All lines from the one containing "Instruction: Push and" to the end of the material are to be given again exactly; leave out every line before it.
---+---
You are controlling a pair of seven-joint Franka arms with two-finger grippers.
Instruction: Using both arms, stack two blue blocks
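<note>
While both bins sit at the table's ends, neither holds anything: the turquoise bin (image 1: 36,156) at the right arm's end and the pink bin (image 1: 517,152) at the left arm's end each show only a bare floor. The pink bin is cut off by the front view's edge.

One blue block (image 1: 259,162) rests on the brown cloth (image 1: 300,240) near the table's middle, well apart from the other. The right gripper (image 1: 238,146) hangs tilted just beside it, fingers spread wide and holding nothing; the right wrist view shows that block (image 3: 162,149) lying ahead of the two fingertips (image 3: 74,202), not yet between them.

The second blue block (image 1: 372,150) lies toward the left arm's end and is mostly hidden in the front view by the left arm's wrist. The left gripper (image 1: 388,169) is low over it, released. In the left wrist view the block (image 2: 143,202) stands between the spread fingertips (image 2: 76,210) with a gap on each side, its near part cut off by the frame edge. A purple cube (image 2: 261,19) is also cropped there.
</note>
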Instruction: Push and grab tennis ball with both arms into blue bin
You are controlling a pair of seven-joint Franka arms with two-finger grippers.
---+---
* Result of this task *
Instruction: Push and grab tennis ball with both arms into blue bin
You are controlling a pair of seven-joint Franka arms with two-finger grippers.

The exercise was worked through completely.